L’ingénieur de formation maintient son innocence – il a seulement été témoin de l’incident avant d’appeler le 911. Au bout de six jours de prison, après que les autorités eurent visionné des images filmées par une caméra de surveillance et analysé des preuves d’ADN, le jeune homme est libéré. La police présente ses excuses quelques jours plus tard, alors que le véritable auteur du crime court toujours. « Il est soulagé, mais dépassé par les événements », raconte Me Virginie Dufresne-Lemire, l’avocate de M. Camara. Il y a tellement de décisions à prendre, c’est beaucoup de choses qu’il n’a pas demandé à gérer, il n’a rien fait pour vivre cela. » Pour plusieurs experts et intervenants communautaires, cette affaire soulève des questions et des inquiétudes.
Des leçons qui n’ont pas été retenues
« Je me suis réveillé ce matin avec un goût amer », raconte Stéphanie Germain, membre du collectif Hoodstock. Dans la foulée de ces événements, elle est retournée aux images de la manifestation du 31 mai dernier, tenue à la suite de la mort de George Floyd, tué par des policiers aux États-Unis. « Ça fait seulement huit mois – qu’avons-nous appris ? » demande-t-elle, avant de rappeler que nous sommes en pleine célébration du Mois de l’histoire des Noirs. « Ce n’est pas une question de pommes pourries, c’est une question de culture qu’il faut changer ici et maintenant, parce qu’il y aura d’autres victimes », ajoute-t-elle.Malgré tout, Stéphanie Germain note qu’un changement s’opère dans les communautés.
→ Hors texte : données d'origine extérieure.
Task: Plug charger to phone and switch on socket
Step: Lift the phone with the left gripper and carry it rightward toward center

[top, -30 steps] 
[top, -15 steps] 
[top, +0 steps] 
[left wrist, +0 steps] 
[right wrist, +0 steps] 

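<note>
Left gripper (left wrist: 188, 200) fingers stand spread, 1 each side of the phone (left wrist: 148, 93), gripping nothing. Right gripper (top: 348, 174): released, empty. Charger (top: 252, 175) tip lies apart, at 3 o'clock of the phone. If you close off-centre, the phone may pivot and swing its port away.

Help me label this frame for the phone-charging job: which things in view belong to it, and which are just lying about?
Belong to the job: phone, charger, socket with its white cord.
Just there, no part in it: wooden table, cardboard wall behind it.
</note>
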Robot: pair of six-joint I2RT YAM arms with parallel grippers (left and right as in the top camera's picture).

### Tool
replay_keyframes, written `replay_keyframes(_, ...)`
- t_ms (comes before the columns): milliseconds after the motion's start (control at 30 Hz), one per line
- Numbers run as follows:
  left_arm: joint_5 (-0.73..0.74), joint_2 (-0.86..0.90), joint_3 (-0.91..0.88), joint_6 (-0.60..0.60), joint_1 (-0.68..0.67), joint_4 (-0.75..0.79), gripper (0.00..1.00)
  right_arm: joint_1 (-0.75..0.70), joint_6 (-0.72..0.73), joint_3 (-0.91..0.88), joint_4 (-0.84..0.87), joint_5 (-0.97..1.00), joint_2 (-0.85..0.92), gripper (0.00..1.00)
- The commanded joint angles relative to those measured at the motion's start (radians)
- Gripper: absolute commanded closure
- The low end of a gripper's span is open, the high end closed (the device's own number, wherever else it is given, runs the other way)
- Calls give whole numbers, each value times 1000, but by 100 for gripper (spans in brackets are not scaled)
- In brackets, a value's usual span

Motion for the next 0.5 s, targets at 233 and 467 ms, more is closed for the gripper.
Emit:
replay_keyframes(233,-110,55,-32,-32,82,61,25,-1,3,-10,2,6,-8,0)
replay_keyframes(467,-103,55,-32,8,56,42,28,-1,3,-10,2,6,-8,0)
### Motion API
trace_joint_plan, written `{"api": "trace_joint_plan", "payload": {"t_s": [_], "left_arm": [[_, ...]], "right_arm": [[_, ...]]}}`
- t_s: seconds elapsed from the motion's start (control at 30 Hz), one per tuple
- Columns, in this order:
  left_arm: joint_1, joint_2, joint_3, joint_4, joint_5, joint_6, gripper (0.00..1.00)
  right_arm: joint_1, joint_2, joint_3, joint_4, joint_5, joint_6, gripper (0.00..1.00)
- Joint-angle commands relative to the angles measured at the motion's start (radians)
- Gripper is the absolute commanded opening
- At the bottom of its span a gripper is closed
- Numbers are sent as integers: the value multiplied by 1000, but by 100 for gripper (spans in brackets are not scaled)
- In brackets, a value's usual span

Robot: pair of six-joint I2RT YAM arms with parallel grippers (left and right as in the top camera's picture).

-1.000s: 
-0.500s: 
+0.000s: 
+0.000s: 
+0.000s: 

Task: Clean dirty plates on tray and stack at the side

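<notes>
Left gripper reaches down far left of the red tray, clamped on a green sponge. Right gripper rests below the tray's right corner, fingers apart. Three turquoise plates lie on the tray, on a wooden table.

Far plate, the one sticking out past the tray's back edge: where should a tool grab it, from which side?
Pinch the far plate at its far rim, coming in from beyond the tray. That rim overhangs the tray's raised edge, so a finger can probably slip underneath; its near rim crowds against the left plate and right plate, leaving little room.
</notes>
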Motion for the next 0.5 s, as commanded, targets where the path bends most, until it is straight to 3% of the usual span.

« Ce qui est beau, c’est de voir comment les gens s’organisent », souligne-t-elle. Plusieurs initiatives sont mises de l’avant pour soutenir Mamadi Camara, mais aussi pour venir en aide aux prochaines victimes dans l’éventualité où des incidents du même genre se produisent à l’avenir. « Le problème du profilage racial n’est pas réglé par les institutions ; donc, les gens créent des choses en dehors du système pour survivre », indique-t-elle. Selon Mme Germain, l’ouverture de nombreuses cliniques juridiques au cours des dernières années le prouve. L’intervenante jeunesse observe également que plusieurs jeunes décident d’aller étudier en droit.
« Ils ont compris qu’ils ne pouvaient pas changer le système s’ils n’en faisaient pas partie. » À la Clinique juridique de Saint-Michel, Me Fernando Belton veut promouvoir l’accessibilité à la justice pour les gens du quartier. Il croit également que le climat actuel montre que la prise de conscience collective après la mort de George Floyd n’a pas duré. « Il y a encore beaucoup de travail à faire, comme le montrent les différents cas dont on entend parler dans les médias », croit-il. Il s’inquiète du fait que des tensions comme celles qui sont survenues à la suite de la mort de Fredy Villanueva puissent se reproduire sous peu au Québec.
« Certains groupes opprimés en ont ras le bol, et il y a des policiers qui sont sur les nerfs également en raison de la façon dont les citoyens réagissent avec eux », dit-il. L’affaire Camara rappelle de mauvais souvenirs à Me Belton. L’avocat criminaliste et pénaliste nous confie qu’il a lui-même été interpellé au centre-ville de Montréal, car il correspondait à la description d’un suspect. « La description, c’était celle d’un homme noir », se rappelle-t-il. « Dans la situation inverse, lorsque la description est celle d’un homme de race blanche, on n’interpelle pas les gens de la même façon », déclare-t-il.Pour ce dernier, comme pour Mme Germain, cet incident s’inscrit dans une série d’incidents qui dure depuis trop longtemps. « J’essaie de trouver ce qui a changé et je n’arrive pas à le voir.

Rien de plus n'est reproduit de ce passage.